Mes chères contrariées, mes chers contrariens
!
Avant de vous parler du fort mouvement de hausse concernant les taux
d’intérêt dans le monde, je voulais juste revenir sur la
baisse de l’or de la fin de la semaine dernière. Quelques jours
après – il faut toujours un peu de temps pour que ces
informations arrivent jusqu’à nous –, nous avons appris
que les appels de marge avaient encore été augmentés,
obligeant un certain nombre d’investisseurs à découvert
à couper tout ou partie de leur position, ce qui entraîne
toujours mécaniquement un afflux d’ordres ce qui pèse sur
le cours de l’or.
Évidemment, ce n’est pas la seule mauvaise nouvelle pour
l’or (à court terme j’entends), ni pour les actions quelle
que soit leur place de cotation, ni pour les obligations !
La mauvaise
nouvelle ? Les taux explosent à la hausse !
Avant de commencer à disserter sur ce sujet essentiel, voici
quelques chiffres juste pour illustrer ce mouvement
massif de hausse des taux :
- Emprunt à 10 ans USA 2,62 % à ce jour contre un plus
bas dans la dernière année de 1,38 % ;
- Emprunt à 10 ans France 2,45 % à ce jour contre un
plus bas dans la dernière année de 1,65 % ;
- Emprunt à 10 ans Allemagne 1,82 % à ce jour contre un
plus bas dans la dernière année de 1,13 % ;
- Emprunt à 10 ans Italie 4,82 % à ce jour contre un
plus bas dans la dernière année de 3,64 % ;
- Emprunt à 10 ans Espagne 5,05 % à ce jour contre un
plus bas dans la dernière année de 3,94 %.
Plusieurs
constats peuvent être tirés à l’appui de ces
quelques exemples chiffrés :
1/ La France, qui est un pays en faillite, reste tout de même
moins considérée comme un pays en faillite que les
États-Unis d’Amérique puisque les USA empruntent plus
cher que la France. Cela ne nous sera d’aucune utilité pour le
reste des événements et pour le futur, mais en attendant
ça fait toujours plaisir !
2/ L’Espagne et L’Italie se rapprochent dangereusement,
malgré le silence assourdissant des médias et de notre
Président – pour qui je le rappelle la crise est finie –,
d’un niveau de taux insupportable nécessitant l’activation
des mécanismes d’aides européens.
Pour mémoire, n’oubliez pas le principe magique qui
préside au fonctionnement de ces machins européens.
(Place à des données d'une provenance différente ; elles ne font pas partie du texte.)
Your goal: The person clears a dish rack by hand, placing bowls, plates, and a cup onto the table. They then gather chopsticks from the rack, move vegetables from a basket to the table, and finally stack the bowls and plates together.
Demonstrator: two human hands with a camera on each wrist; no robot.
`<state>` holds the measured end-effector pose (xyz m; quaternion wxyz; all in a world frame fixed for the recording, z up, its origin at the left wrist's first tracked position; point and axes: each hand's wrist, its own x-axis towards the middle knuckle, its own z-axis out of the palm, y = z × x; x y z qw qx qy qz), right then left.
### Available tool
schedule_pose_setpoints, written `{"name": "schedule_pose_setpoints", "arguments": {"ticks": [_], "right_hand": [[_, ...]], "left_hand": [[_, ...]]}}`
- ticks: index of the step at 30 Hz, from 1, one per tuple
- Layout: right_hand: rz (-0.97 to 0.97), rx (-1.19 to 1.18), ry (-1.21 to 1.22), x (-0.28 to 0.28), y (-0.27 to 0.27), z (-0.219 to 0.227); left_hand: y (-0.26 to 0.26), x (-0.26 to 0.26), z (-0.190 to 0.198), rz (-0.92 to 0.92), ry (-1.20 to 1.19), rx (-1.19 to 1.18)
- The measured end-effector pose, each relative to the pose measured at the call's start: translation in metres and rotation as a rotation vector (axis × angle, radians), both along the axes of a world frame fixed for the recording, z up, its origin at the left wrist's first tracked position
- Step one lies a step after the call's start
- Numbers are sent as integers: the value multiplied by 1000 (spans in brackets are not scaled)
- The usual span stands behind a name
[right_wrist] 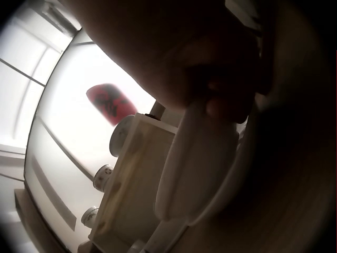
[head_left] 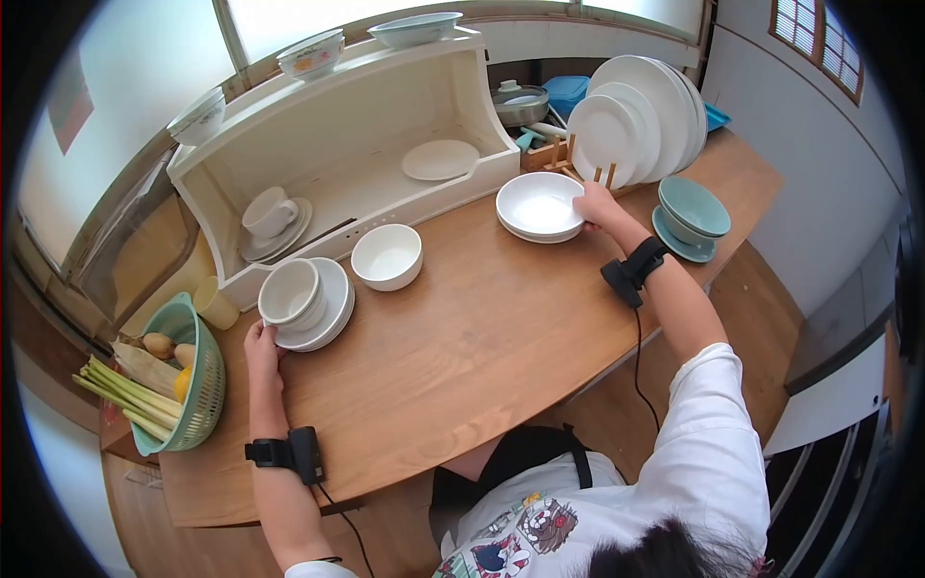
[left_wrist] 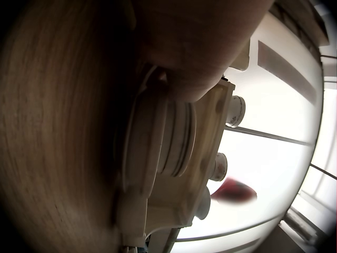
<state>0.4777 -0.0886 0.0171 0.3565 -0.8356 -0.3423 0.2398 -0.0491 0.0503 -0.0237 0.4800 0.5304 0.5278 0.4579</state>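
Observation:
My left hand (head_left: 261,354) grips the near left rim of a stack of white plates (head_left: 336,306). On those plates sit small white bowls (head_left: 290,292), one in another; the left wrist view shows the plates (left_wrist: 141,142) edge-on under the hand. Farther right, my right hand (head_left: 599,206) pinches the right rim of a shallow white bowl (head_left: 540,203), stacked on another like it. In the right wrist view, fingers curl over the edge of the shallow bowl (right_wrist: 192,158). A single white bowl (head_left: 387,257) stands between the two stacks.
Behind is a cream shelf unit (head_left: 337,125) holding a cup (head_left: 270,213) and plates, with bowls on top. A green basket (head_left: 205,385) of vegetables stands left. At right are upright white plates (head_left: 612,135) in a wooden rack and teal bowls (head_left: 694,206).

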Motion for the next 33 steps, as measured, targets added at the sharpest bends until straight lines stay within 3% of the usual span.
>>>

Ce sont des
pays surendettés qui empruntent de l’argent qu’ils
n’ont pas pour le redonner à des pays carrément en
faillite.
3/ C’est en Allemagne que les taux montent le moins, ce qui
signifie pour les marchés et les « zinvestisseurs
» que c’est ce pays qui a le moins de
chance de faire faillite. La différence commence à devenir
très conséquente avec les taux français mais encore plus
avec les taux américains !
Les effets
d’une hausse des taux d’intérêt !
Maintenant, essayons de débroussailler un peu tout cela et voir
où ça peut nous mener par la suite. Je vous propose de lister
les principaux effets secondaires d’une hausse des taux. Cette liste
n’est pas exhaustive, mais vous aurez une bonne idée de ce qui va
arriver si ce mouvement se poursuit.
Lorsque les taux augmentent, l’argent emprunté par les
agents économiques devient plus cher. Un crédit immobilier
devient beaucoup plus cher (actuellement ils sont au plus bas et ceux parmi
vous qui n’auraient pas encore renégocié leur prêt
immobilier sur 30 ans ont intérêt à courir à la
banque et vite). Logiquement, la capacité d’emprunt des
acquéreurs va diminuer d’autant. Le marché immobilier
risque donc de s’effondrer puisqu’il a une très forte
sensibilité aux taux d’intérêt.
Si le marché immobilier a autant monté ces
dernières années, c’est parce que les prix au
départ de la bulle il y a 13 ans étaient bas et que les taux
étaient en baisse. Avec des prix très hauts (comme
actuellement) et des taux qui montent, vous aurez un krach immobilier.
Si l’immobilier s’effondre, les banques qui financent ces
acquisitions – puisque 97 % des achats donnent lieu à un
crédit – vont connaître quelques difficultés.
Regardez ce qu’il se passe pour les banques espagnoles…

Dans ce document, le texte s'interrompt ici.